▶ **How to complete this task**: Repeat only the lines below from the one containing "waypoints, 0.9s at" through the one containing "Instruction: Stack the", inclusive, exactly as written.

▶ **Input for this task**:
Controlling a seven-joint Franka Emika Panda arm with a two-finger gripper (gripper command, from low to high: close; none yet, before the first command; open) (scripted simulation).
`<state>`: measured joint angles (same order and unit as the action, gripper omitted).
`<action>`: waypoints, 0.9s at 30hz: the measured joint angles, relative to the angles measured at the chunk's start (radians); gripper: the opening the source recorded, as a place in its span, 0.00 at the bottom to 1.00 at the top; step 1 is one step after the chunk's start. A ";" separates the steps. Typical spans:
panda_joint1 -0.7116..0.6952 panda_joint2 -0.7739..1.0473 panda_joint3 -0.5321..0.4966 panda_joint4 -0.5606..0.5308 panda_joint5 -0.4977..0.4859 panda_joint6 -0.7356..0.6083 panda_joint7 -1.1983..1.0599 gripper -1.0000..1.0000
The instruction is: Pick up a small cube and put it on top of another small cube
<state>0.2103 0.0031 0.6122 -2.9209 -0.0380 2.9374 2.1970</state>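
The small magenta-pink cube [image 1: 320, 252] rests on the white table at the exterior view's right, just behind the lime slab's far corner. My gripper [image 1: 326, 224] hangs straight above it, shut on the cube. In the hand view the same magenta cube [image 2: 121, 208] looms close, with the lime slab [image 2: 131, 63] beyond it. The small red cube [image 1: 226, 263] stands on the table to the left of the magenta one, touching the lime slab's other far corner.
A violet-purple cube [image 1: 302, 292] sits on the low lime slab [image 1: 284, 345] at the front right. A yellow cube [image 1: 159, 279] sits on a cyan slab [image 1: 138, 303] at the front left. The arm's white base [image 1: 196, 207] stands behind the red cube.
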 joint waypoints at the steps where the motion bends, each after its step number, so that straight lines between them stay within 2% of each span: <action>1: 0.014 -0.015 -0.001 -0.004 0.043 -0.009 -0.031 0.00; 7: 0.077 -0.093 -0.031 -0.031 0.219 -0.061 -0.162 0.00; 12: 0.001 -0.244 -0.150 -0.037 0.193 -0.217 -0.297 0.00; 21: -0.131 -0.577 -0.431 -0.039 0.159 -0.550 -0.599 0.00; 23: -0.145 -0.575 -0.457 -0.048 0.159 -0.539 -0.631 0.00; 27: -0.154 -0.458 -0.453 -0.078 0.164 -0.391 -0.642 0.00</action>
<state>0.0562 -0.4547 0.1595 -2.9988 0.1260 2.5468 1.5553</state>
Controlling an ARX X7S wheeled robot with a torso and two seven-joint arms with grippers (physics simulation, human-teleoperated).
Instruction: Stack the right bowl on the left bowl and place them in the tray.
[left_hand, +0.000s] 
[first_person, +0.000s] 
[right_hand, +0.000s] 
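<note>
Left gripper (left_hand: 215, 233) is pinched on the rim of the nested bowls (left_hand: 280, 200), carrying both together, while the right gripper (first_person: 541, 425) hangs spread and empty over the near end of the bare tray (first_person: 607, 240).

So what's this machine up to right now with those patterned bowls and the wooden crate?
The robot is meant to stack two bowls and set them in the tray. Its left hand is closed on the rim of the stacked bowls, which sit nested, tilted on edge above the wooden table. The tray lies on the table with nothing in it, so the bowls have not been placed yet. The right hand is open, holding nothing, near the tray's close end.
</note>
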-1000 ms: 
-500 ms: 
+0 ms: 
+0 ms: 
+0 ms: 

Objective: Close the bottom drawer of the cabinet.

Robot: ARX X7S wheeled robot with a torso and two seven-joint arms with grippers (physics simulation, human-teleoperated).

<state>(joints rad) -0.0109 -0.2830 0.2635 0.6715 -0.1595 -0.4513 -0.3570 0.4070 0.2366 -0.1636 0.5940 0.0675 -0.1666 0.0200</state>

▶ **Output**:
`<action>`: waypoints, 0.9s at 30hz: the measured joint angles, relative to the angles measured at the chunk's start (radians); gripper: the opening the source recorded, as a place in its span, 0.00 at the bottom to 1.00 at the top; step 1 is one step after the chunk's start. A ";" separates the steps. Typical spans:
panda_joint1 -0.7116..0.6952 panda_joint2 -0.7739..1.0473 panda_joint3 -0.5321..0.4966 panda_joint4 -0.5606..0.5308 panda_joint5 -0.4977..0.4859 panda_joint6 -0.7356..0.6083 panda_joint7 -1.1983..1.0599 gripper -1.0000..1.0000
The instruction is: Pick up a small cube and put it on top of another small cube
<state>0.2103 0.0031 0.6122 -2.9209 -0.0380 2.9374 2.1970</state>
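The small magenta-pink cube [image 1: 320, 252] rests on the white table at the exterior view's right, just behind the lime slab's far corner. My gripper [image 1: 326, 224] hangs straight above it, shut on the cube. In the hand view the same magenta cube [image 2: 121, 208] looms close, with the lime slab [image 2: 131, 63] beyond it. The small red cube [image 1: 226, 263] stands on the table to the left of the magenta one, touching the lime slab's other far corner.
A violet-purple cube [image 1: 302, 292] sits on the low lime slab [image 1: 284, 345] at the front right. A yellow cube [image 1: 159, 279] sits on a cyan slab [image 1: 138, 303] at the front left. The arm's white base [image 1: 196, 207] stands behind the red cube.
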 joint waypoints at the steps where the motion bends, each after its step number, so that straight lines between them stay within 2% of each span: <action>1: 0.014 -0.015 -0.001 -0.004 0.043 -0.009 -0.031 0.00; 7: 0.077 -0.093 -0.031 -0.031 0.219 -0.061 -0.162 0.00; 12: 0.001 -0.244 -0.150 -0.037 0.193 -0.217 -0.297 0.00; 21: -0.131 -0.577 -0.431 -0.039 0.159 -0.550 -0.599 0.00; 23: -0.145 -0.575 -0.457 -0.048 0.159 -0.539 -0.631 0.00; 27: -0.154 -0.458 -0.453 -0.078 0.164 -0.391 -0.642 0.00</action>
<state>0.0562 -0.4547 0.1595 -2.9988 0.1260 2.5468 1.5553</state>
Controlling an ARX X7S wheeled robot with a torso and two seven-joint arms with grippers (physics simulation, human-teleoperated).
Instruction: Stack the right bowl on the left bowl and place them in the tray.

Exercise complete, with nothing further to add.